This morning’s Fairfax papers carried results from the latest round of Nielsen polling, a survey that revealed a Rudd Government still very much in charge of the nation’s confidence. That in itself is not that much of a story … we guessed.

What is interesting is that this is the first piece of Nielsen polling published by The Age and The Sydney Morning Herald since last November.

Time was that Fairfax ran its Nielsen polls on a monthly cycle, a regular corrective to the dominant fortnightly publicity that attends every new round of Newspoll polling as published by The Australian. At the same point in the previous two electoral cycles, Nielsen polling ran in Fairfax each month like clockwork. No longer.

Running the Newspoll numbers acts as a fortnightly reinforcement of The Australian‘s sometimes dubious claim to agenda-setting credibility. These numbers, proprietary News Limited content that they are, are not above being subjected to the routine maniuplations that The Australian is liable to impose on any given set of facts that may or may not suit the overriding imperative of its rampant ideological agenda.

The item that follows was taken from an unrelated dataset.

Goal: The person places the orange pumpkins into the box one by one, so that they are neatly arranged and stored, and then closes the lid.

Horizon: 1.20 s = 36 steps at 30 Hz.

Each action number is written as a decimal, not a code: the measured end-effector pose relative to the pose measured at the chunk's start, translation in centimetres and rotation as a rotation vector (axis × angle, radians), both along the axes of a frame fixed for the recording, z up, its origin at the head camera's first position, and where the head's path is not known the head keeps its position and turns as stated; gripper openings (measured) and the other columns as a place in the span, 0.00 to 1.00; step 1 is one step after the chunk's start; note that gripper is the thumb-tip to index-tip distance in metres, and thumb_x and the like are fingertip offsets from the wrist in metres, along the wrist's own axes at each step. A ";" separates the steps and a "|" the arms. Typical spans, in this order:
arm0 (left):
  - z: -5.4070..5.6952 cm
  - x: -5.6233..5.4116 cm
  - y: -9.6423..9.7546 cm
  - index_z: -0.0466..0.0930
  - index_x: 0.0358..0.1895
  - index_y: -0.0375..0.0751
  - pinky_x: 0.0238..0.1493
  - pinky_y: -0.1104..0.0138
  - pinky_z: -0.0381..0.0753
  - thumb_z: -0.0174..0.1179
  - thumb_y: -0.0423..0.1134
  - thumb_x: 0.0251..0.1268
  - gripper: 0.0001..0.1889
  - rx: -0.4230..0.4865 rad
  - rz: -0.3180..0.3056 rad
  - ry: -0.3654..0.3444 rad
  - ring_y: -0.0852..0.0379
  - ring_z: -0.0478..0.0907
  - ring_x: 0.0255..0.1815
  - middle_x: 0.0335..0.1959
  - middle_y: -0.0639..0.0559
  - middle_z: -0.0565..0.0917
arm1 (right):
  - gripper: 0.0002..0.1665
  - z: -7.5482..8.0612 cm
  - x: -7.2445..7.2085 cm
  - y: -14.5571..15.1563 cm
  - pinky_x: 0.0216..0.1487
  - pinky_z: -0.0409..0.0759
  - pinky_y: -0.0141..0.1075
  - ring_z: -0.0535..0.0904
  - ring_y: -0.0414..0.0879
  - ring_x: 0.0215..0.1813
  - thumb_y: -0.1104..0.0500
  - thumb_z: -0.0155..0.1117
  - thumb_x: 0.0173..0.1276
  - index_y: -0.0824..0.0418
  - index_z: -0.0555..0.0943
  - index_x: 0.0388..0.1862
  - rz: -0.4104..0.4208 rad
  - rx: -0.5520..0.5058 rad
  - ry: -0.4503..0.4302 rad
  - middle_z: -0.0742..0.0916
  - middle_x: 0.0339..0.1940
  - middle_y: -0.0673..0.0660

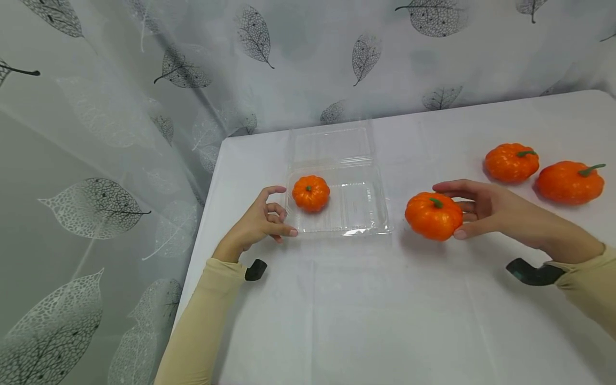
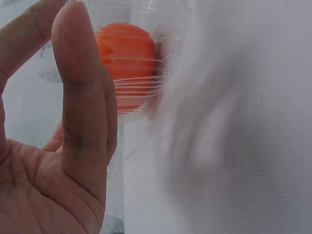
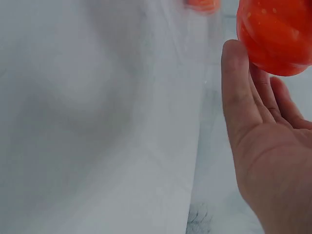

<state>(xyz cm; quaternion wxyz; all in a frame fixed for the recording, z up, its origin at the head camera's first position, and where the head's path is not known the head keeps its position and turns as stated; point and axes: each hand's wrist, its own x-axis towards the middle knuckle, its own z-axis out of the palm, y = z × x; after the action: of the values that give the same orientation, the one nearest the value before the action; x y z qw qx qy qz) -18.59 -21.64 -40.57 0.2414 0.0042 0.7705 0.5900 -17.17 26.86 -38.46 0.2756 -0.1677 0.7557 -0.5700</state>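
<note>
On the table lies a clear plastic clamshell box [image 1: 358,206], its lid [image 1: 332,145] folded back toward the curtain. One small orange pumpkin [image 1: 310,193] sits in the left part of its base. My left hand [image 1: 262,219] holds the box's left edge, thumb at the near corner and index finger farther back; the left wrist view shows the thumb [image 2: 80,83] in front of the box wall. To the right of the box, my right hand [image 1: 491,208] grips a second pumpkin [image 1: 434,216] between thumb and fingers, slightly above the cloth. That pumpkin is partly cut off in the right wrist view.
Two more orange pumpkins with green stems, one [image 1: 511,163] farther back and one [image 1: 569,183] at the right, rest beyond my right hand. A white cloth [image 1: 366,315] covers the table. A leaf-patterned curtain [image 1: 298,59] hangs along the back and left edges.
</note>
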 end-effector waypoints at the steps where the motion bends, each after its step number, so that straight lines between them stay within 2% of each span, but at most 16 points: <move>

The balance brought by Nielsen, an independent reality check, has always been an important facet of the Australian psephological discussion. But polls of this type are very expensive. It would be a pity if through let’s say, financial stringency, Fairfax was no longer able to provide this valuable voice. Without wanting to push the boat too far from the shore, it would do the health of our democracy no favours.